Nachhaltige Restaurierung
Kulturelles Erbe bewahren

Ein Gewächshaus, indem die benötigten Pflanzen angebaut werden
Im Tectrad-Labor steht ein Gewächshaus, in dem Sekrete, Saponine und Aromastoffe aus Pflanzen gewonnen werden. Diese können zu natürlichen Alternativstoffen für die Behandlung von Kunstobjekten verarbeitet werden. | Foto (Detail): © Tectrad

Ausgehend von traditionellen Kenntnissen und Praktiken der Indigenen Bevölkerung hat eine Gruppe mexikanischer Wissenschaftler*innen eine alternative Lösung für die Bewahrung und Bearbeitung von Kulturgütern gefunden, die sowohl ökologisch als auch nachhaltig ist.

Von Lilian García-Alonso Alba

Im Laufe der Geschichte haben traditionelle Techniken immer wieder nachhaltige und lokale Alternativen geliefert, um die Bewahrung von kulturellen und rituellen Objekten und Gegenständen des täglichen Gebrauchs zu gewährleisten. Trotz der vielen Vorteile, die die althergebrachten Methoden sowie die auf den Einsatz von Pflanzen basierenden Techniken mit sich bringen können, finden sie in der Konservierung von Kunst und Kulturgut heutzutage kaum Verwendung.

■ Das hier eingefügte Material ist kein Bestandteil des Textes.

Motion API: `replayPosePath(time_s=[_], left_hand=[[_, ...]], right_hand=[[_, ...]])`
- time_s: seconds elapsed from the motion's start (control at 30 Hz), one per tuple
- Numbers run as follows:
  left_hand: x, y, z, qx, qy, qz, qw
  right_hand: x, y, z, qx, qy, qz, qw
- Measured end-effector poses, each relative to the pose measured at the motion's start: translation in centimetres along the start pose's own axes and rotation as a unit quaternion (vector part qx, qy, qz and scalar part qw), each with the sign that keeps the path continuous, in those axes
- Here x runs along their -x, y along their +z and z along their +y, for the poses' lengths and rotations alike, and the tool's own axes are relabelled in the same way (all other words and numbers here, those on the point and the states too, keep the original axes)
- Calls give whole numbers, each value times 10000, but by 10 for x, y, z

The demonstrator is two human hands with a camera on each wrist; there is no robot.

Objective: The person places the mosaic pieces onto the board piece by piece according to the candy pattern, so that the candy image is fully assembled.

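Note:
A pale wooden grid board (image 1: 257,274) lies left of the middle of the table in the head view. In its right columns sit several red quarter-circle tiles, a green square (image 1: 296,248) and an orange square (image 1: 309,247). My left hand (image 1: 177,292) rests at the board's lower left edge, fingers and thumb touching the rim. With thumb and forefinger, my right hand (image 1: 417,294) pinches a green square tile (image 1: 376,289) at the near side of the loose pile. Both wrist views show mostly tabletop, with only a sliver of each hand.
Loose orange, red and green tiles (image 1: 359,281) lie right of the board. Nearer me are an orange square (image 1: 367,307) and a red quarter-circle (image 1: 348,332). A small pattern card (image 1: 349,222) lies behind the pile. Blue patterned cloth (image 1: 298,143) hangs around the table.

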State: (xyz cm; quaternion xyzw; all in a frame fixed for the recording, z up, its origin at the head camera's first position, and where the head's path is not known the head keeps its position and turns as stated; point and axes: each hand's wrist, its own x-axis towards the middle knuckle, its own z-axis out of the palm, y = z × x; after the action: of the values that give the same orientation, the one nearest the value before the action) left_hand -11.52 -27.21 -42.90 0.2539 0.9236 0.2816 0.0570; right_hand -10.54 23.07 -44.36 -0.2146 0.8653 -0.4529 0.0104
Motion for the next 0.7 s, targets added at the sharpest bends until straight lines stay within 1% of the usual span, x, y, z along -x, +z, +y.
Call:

Bei der Intervention, Konservierung und Lagerung von Textilsammlungen, Malereien, Holzstatuen, Musikinstrumenten, Dokumenten und ethnografischem Material in Museen und privaten Sammlungen wird grundsätzlich auf chemische, aus Erdöl gewonnene Industrieprodukte zurückgegriffen. In vielen Fällen sind diese aber sowohl untauglich als auch gesundheits- und umweltschädlich, denn sofern die fachgerechte Entsorgung des Giftabfalls nicht gewährleistet ist, werden Flüsse und Ackerböden verseucht.

In Südostasien, Indien und Mexiko gibt es erste vereinzelte Anstrengungen, einige der traditionellen Methoden und pflanzlichen Materialien für die Konservierung von Gegenständen zusammenzutragen, zu untersuchen und anzuwenden.

Überlieferte Kenntnisse werden wissenschaftlich erforscht und angepasst

Im Mexiko spiegeln sich diese Anstrengungen vor allem in der Gründung des Labors für traditionelle Techniken und Nachhaltigkeit in der Konservierung von Kulturgut (Tectrad) der Nationalen Fachhochschule für Museumsverwaltung, Konservierung und Restaurierung von Kulturgut (ENCRyM) in Mexiko-Stadt wider. Tectrad gilt in der mexikanischen Wissenschaftslandschaft als Vorreiter für die Untersuchung und Bewahrung von traditionellen Methoden und pflanzlichen Materialien sowie die Förderung ihrer Verwendung für eine nachhaltige Konservierung von Kulturgut.
 
  • Eingang zum Tectrad-Labor © Tectrad

    Eingang zum Tectrad-Labor der Nationalen Fachhochschule für Museumsverwaltung, Konservierung und Restaurierung von Kulturgut (ENCRyM) in Mexiko-Stadt.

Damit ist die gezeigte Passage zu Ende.